El Señor Jesús enseñó que el reino de Dios es como una gran cena, a la cual Dios invita a muchos a participar. El Anfitrión es de la más alta calidad; el evento es el más escogido. Todo es de primer orden. La hora se acerca, todo está preparado. El Anfitrión está esperando. Sin embargo, he aquí que surge un problema: Los invitados no acuden; solo llegan sus excusas. Ellos habían recibido sus invitaciones con anticipación, y tuvieron tiempo para poner en orden sus cosas, pero no van. ¿Por qué?

Ellos tienen muchas y muy válidas razones para no ir. Uno había adquirido una hacienda, y necesitaba ir a verla. Otro había comprado varias yuntas de bueyes, y necesitaba probarlas. Un tercero se había casado, y debía dedicarse a su esposa.

Estas tres excusas tienen cierto grado de validez, nadie puede negarlo. Eran parte del quehacer normal de los hombres, que es justo atender. Sí, todo eso es válido, pero no para con Dios. Si el anfitrión fuera menos noble, y la cena menos selecta, bien podría ser. Pero tratándose de quién es el que invita, y del motivo de la convocatoria, las excusas son inaceptables.

El Dios Creador de los cielos y de la tierra, el Rey que domina sobre todo, ¿ha de ser agraviado? ¿Ha de ser menospreciado porque acepta bajar hasta el hombre para honrarlo?

Cada una de aquellas excusas tienen algo en común: buscan la satisfacción propia. El ego está en el centro, y la decisión tomada sigue ese camino. Aquellos hombres tienen algo importante que hacer. Ellos han adquirido algo valioso para sí –hacienda, bueyes, esposa– y no están dispuestos a renunciar. ¡Qué evaluación! ¡Qué ceguera!

En el presente, una hacienda, unos bueyes y una esposa, pueden tener el más alto valor, ¿quién lo duda? Sin embargo, a la luz de la eternidad, ¿cuál es su valor real? Hoy nos deslumbramos con los juegos con que matamos el tiempo, pero en aquel día veremos (¡ay, tan tarde!) que la verdadera ganancia estaba en la obediencia a la invitación de Dios.

No está mal tener hacienda, bueyes y esposa.

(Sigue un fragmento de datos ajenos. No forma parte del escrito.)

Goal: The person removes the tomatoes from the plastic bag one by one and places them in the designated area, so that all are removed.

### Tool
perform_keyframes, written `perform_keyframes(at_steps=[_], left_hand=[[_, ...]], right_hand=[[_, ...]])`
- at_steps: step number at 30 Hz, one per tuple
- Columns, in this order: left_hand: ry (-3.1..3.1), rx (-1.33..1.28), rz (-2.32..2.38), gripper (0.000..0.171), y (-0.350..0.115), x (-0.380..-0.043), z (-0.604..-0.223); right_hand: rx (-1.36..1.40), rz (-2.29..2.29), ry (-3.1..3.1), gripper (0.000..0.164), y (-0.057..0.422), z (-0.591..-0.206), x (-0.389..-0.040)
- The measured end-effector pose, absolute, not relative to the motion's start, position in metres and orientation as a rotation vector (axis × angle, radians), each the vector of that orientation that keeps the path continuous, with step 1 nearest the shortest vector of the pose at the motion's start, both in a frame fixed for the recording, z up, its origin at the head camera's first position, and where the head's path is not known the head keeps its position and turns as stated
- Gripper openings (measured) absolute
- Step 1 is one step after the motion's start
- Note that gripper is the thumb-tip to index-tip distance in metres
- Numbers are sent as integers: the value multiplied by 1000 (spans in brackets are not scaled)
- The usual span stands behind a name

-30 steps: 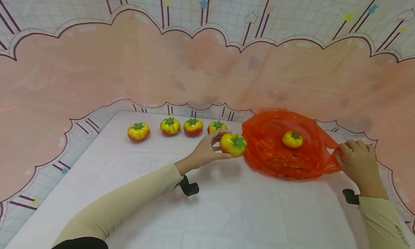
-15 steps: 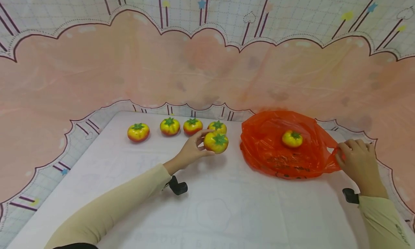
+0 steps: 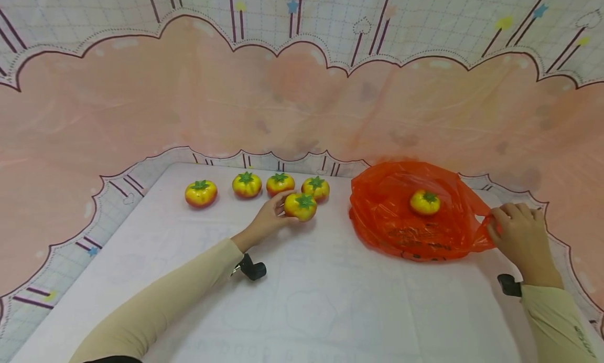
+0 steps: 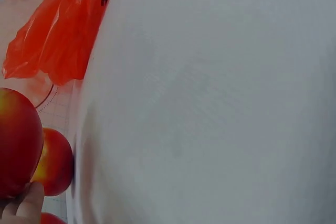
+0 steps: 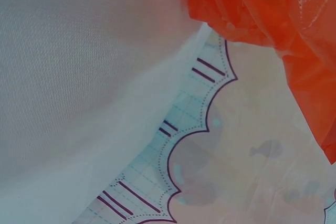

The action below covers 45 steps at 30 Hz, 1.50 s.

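In the head view my left hand [image 3: 264, 224] grips a yellow-and-red tomato [image 3: 300, 207] with a green star-shaped top, thumb and fingers round its left side. It is in front of a row of several similar tomatoes, one of them a tomato [image 3: 315, 189] just behind it. The left wrist view shows the held tomato [image 4: 18, 142] large, with fingertips [image 4: 32, 201] under it. My right hand [image 3: 526, 242] pinches the handle end of a red plastic bag [image 3: 391, 232]. A tomato [image 3: 425, 202] shows at the bag's middle.
A white-covered table [image 3: 330, 300] lies below both hands. At its back left is a separate tomato [image 3: 201, 194]. Behind rises a printed peach-coloured cloth [image 3: 236, 100]. The right wrist view shows the red bag [image 5: 310, 77] beside the table edge.
My left hand has moved leftward, away from the bag, with the tomato still in its grip. The tomato behind it shows more fully. My right hand and the bag have hardly moved.
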<state>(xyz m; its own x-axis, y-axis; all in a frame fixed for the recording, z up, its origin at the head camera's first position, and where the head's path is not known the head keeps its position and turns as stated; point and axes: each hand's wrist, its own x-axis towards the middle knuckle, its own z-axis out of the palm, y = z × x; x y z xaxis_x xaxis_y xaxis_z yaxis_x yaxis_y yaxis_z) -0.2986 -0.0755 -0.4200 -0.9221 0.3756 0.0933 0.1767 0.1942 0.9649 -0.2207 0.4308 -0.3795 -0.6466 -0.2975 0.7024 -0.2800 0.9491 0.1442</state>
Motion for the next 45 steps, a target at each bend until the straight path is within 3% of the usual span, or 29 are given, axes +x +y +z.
perform_keyframes(at_steps=[19, 45], left_hand=[[2379, 311, 1768, 65, -82, -308, -431], [2374, 201, 1807, 67, -80, -310, -436]], right_hand=[[386, -22, -2366, 18, 425, -377, -221], [358, -13, -2403, 20, 424, -380, -219]])
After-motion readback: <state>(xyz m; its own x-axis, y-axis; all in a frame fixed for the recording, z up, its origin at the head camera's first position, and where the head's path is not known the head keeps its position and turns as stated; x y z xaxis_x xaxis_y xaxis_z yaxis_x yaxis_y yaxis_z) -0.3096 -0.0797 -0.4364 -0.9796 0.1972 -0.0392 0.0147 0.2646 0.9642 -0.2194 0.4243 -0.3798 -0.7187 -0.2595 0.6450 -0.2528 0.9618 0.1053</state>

Pero está mal que, por causa de ellos, se rechace a Dios. «Si alguno viene a mí, y no aborrece a su padre, y madre, y mujer, e hijos, y hermanos, y hermanas, y aun también su propia vida, no puede ser mi discípulo … Cualquiera de vosotros que no renuncia a todo lo que posee, no puede ser mi discípulo» (Luc. 14:26, 33).

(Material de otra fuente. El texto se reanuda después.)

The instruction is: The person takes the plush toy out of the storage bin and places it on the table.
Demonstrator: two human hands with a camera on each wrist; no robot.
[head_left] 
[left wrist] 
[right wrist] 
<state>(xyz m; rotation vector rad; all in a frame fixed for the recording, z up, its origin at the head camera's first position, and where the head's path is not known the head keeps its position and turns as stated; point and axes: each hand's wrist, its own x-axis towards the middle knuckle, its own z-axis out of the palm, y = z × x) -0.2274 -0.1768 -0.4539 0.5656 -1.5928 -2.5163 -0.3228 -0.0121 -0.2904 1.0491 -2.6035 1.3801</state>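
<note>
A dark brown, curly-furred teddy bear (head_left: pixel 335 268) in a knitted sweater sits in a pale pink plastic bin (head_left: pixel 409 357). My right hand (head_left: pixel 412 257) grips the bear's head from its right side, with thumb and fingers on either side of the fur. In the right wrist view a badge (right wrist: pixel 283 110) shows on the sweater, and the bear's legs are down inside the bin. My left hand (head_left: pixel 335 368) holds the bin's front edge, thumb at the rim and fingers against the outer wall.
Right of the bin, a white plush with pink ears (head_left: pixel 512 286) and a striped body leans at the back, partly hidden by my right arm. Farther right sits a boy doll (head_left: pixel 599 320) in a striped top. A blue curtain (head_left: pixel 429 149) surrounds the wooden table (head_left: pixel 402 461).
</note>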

Pero vea usted lo que hace Dios. Cuando la invitación es rechazada, él reemplaza a los invitados renuentes por otros. Él no dejará de celebrar la cena que ha preparado con tanta expectación. Por tanto, manda a buscar toda clase de gentes, gentes menos distinguidas, pero más dispuestas. Ellos no tienen tan buenas razones para no acudir. No tienen ni muchos bienes, ni muchas fiestas que celebrar. Así que llegan los desocupados, los vagabundos, los desechados de la sociedad. Ellos son introducidos a la fuerza en la cena, hasta que la casa se llena. ¡Cuánta gracia! ¡Cuánta bondad de Dios para ti y para mí!